OpenB3D Shader Cache

Started by Krischan, February 28, 2018, 17:38:35

Previous topic - Next topic

Krischan

I found an issue which might be not a bug of OpenB3D but I'd like to improve this. In my game project I have a map which consists of a floor/wall/ceiling geometry and a lot of doors (50+) which use an alpha texture. Because of the alpha flag and to avoid Z-sorting issues, each of these doors is a single mesh instead of grouping all together into one single mesh (which leads to Z-sorting issues). And each unique surface (and therefore each door) has its own shader. It works fine so far and I've tested my map now on a slower PC which has a intel graphics card.

There I've noticed that the map loads much slower than on my nVidia card here. I could locate the problem to the CreateShader() function. I've already optimized my shader initialization time by loading the shader code as a text file once and use the CreateShader() function with the strings instead of loading each shader separate with the LoadShader() function which saves a lot of time. I'm only using only one single shader source for the whole 3D scene, but with different textures per surface.
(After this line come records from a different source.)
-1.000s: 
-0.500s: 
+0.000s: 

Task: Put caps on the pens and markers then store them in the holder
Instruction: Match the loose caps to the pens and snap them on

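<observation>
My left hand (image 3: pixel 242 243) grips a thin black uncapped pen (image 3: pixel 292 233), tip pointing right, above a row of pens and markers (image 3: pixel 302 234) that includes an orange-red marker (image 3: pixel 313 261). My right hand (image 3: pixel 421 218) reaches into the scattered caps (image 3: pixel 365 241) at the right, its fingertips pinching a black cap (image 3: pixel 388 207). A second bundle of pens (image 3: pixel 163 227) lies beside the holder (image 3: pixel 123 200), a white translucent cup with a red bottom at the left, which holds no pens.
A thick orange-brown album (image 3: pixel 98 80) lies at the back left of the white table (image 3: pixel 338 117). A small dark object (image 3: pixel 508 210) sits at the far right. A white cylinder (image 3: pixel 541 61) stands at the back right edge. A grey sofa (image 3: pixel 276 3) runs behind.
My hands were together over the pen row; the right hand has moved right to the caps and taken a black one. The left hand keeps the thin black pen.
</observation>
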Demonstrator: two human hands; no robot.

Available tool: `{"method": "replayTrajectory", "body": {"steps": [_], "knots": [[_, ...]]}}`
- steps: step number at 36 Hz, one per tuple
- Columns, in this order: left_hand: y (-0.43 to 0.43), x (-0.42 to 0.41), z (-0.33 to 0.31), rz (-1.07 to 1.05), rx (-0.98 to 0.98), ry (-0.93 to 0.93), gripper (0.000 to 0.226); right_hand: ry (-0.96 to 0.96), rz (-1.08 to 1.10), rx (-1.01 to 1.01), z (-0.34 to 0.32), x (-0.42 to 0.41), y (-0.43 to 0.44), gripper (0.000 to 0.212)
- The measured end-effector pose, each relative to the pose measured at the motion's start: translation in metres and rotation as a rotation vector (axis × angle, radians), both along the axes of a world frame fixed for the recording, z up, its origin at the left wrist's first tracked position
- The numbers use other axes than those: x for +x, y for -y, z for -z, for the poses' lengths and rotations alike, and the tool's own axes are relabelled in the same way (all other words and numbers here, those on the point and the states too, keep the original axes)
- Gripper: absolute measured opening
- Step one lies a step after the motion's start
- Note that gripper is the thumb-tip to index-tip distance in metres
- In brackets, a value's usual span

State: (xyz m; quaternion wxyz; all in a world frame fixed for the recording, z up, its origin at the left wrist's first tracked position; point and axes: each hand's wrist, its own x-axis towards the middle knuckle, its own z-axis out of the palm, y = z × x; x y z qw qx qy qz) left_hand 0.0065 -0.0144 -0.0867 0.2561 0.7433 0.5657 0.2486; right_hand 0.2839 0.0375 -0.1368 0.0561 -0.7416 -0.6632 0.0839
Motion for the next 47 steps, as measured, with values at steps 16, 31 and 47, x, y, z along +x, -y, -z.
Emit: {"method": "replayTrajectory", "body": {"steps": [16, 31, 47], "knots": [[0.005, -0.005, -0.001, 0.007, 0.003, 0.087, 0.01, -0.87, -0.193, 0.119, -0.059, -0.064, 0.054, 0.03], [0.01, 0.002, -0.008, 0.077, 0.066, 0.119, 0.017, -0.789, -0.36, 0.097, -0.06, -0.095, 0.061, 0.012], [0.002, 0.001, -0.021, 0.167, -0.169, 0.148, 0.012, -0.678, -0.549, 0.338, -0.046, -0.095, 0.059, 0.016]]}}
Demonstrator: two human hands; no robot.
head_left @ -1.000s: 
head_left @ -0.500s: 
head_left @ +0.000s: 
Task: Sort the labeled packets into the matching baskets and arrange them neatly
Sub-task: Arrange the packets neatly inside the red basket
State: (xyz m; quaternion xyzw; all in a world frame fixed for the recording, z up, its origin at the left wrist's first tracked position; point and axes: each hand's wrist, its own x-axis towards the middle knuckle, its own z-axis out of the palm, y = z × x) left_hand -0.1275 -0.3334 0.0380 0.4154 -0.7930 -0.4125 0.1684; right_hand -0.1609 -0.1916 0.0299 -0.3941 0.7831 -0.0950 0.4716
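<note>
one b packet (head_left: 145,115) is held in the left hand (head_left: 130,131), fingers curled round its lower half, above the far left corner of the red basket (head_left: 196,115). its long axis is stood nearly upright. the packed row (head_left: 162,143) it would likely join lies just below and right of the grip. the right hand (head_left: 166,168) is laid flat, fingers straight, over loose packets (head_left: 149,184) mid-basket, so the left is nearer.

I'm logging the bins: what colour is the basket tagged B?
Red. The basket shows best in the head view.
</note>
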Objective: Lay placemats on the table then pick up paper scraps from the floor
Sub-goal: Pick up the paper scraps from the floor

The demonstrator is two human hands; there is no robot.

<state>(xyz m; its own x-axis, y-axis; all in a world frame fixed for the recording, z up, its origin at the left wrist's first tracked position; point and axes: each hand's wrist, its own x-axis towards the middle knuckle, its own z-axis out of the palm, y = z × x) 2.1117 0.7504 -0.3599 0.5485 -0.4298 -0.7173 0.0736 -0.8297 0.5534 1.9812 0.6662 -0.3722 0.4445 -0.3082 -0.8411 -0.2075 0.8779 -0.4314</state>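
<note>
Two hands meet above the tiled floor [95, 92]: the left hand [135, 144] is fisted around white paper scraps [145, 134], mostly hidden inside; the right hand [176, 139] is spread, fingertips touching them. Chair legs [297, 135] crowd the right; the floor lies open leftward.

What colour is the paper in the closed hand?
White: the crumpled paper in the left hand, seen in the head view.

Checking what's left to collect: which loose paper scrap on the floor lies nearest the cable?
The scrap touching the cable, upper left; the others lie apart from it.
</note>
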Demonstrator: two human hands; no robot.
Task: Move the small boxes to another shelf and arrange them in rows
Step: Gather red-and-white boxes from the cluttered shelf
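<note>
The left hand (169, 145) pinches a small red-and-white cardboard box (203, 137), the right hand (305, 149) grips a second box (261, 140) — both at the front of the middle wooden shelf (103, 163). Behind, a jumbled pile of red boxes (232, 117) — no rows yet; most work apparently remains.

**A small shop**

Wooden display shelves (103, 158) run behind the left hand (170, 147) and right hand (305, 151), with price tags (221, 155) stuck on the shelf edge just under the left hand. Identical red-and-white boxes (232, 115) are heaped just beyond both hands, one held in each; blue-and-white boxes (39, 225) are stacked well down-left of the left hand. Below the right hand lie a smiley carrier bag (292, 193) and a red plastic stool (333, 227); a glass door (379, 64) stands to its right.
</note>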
I'm not very familar with the OpenB3D mechanics behind the command but it looks like if the shader source (as text) gets compiled each time again which takes a few milliseconds resulting in longer loading times in total on slower graphic cards.

Is there any kind of optimization possible to speed up the CreateShader() processing? Precompiling or instancing like the CopyEntity command (with a CopyShader() command)? Or do I misunderstood the shader concept here?
Kind regards
Krischan

Windows 10 Pro | i7 9700K@ 3.6GHz | RTX 2080 8GB]
Metaverse | Blitzbasic Archive | My Github projects

col

#1
Are you using CreateShader for each mesh/door? That would cause a lot of compilation of the shader with each instance using up gpu memory.

Quickly looking through the c++ source... there are ShadeEntity, ShadeMesh and ShadeSurface functions. I imagine there are equivalent 'Max functions with similar names? If so then they should let you load and compile the shader once and apply the shader as a material ( if I understand OpenB3D correctly ).
https://github.com/davecamp

"When you observe the world through social media, you lose your faith in it."

Krischan

Quote from: col on March 01, 2018, 04:52:56
Are you using CreateShader for each mesh/door? That would cause a lot of compilation of the shader with each instance using up gpu memory.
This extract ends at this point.